- Boundary of Ha Tsuen in Yuen Long District
- District: Yuen Long
- Legislative Council constituency: New Territories North
- Population: 15,332 (2019)
- Electorate: 7,739 (2019)

Current constituency
- Created: 1994
- Number of members: One
- Member: Tang Ka-leung (Nonpartisan)

= Ha Tsuen (constituency) =

Hong Kong constituency

Ha Tsuen is one of the 39 constituencies in the Yuen Long District of Hong Kong.

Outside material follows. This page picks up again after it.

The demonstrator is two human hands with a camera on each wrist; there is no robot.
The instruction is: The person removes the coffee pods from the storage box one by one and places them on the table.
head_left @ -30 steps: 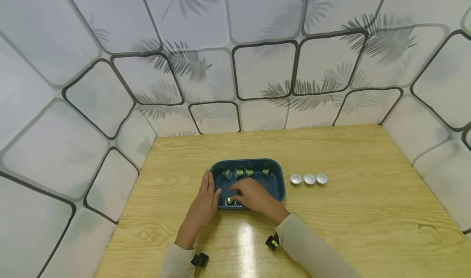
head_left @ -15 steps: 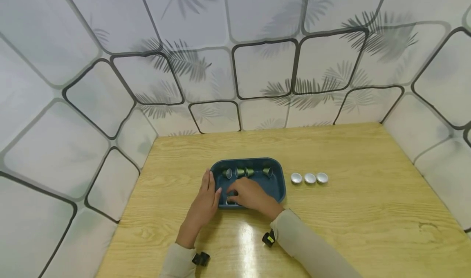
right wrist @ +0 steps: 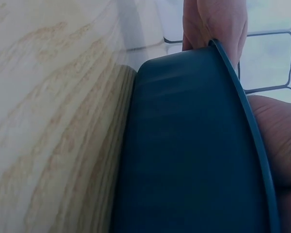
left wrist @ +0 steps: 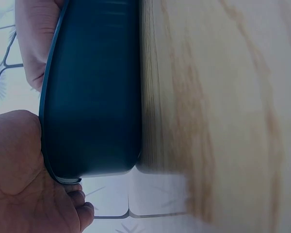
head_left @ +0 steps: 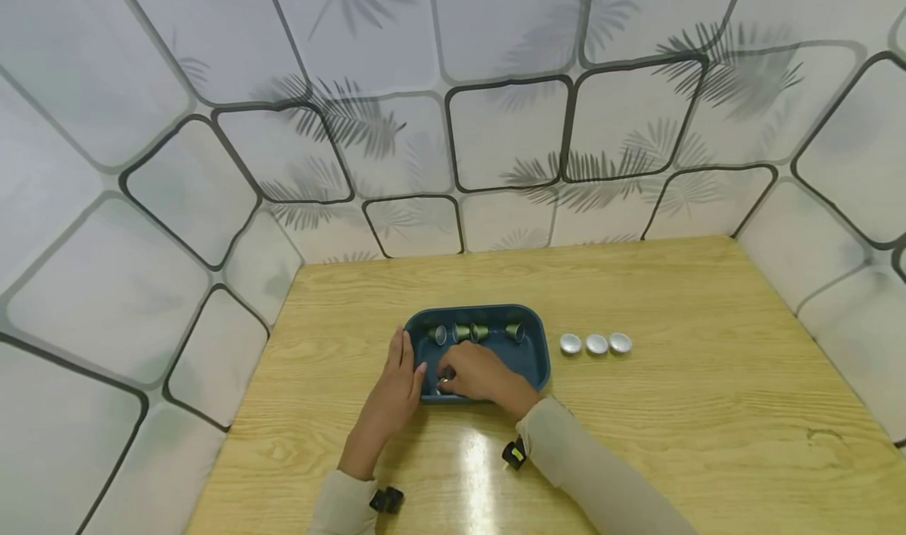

The constituency returns one district councillor to the Yuen Long District Council, with an election every four years. Ha Tsuen constituency is loosely based on Deep Bay Grove, Galore Garden, Ha Pak Nai, Ha Tsuen Shi, Kau Lee Uk Tsuen, Parkview Garden, San Lee Uk Tsuen, San Wai, Sha Chau Lei and Sheung Pak Nai in Ha Tsuen with estimated population of 15,332.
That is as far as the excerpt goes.